Pour un exemple de faux en comptabilité Cass crim 9 septembre 2020 n°18-86351

Le dirigeant qui ne présente pas la comptabilité est coupable de banqueroute Cass crim 11 janvier 2001 n°99-87455. Cass crim 14 mai 2014 n°13-80448 mais la dissimulation ne peut être assimilée à la non remise de la comptabilité Cass crim 18 janvier 2023 n°22-82465

- ont augmenté frauduleusement le passif, (il convient de démontrer le caractère frauduleux Cass crim 26 janvier 2022 n°21-81822) Cass crim 1er février 2023 n°22-82368 pour une volonté délibérée de ne pas payer les charges

- ont maintenu l'activité avec le recours à des moyens ruineux de se procurer des fonds

Banqueroute : incidence de la date de cessation des paiements et quelle date de cessation des paiements ? Frontière abus de biens sociaux / banqueroute ?

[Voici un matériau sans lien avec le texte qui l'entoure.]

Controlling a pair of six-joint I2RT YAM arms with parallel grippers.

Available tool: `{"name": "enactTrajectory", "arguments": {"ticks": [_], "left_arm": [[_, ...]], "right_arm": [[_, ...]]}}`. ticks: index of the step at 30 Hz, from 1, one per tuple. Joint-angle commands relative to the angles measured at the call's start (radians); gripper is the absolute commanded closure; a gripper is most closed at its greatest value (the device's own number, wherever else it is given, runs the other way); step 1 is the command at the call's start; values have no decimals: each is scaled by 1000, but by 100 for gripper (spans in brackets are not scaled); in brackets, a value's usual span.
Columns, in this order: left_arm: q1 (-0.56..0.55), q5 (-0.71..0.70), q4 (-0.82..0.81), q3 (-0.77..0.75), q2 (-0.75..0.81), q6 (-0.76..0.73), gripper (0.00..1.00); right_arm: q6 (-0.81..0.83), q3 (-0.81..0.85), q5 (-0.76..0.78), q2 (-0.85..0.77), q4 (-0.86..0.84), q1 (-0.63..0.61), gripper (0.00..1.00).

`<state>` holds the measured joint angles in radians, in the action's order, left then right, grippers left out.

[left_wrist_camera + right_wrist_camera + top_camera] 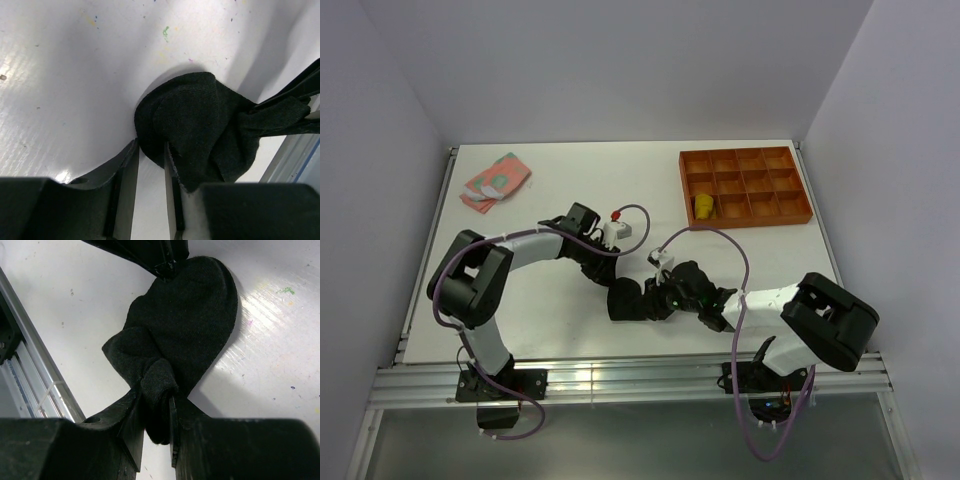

Il est traditionnellement jugé que la date de cessation des paiements est une frontière entre le délit d'abus de biens sociaux et celui de banqueroute pour le détournement d'actif et l'emploi ruineux de se procurer des fonds (Cass crim 5 juin 1989 n°87-91278  Cass crim 6 juin 2007 n°06-85644  Cass crim 18 juin 1998 n°97-83996) mais étant précisé qu'il est systématiquement jugé que si le prévenu est condamné pour banqueroute alors qu'il encourait l'abus de biens ou inversement, il n'y a pas lieu à cassation (Cass crim 11 décembre 2002 n°01-88798) ,

Ainsi, et sauf requalification en cause d'appel, auquel cas le prévenu doit pouvoir s'en expliquer Cass crim 30 avril 2014 n°13-82425, il semble peu important et sans conséquence que le prévenu soit poursuivi pour abus de biens ou banqueroute en fonction de la date des faits.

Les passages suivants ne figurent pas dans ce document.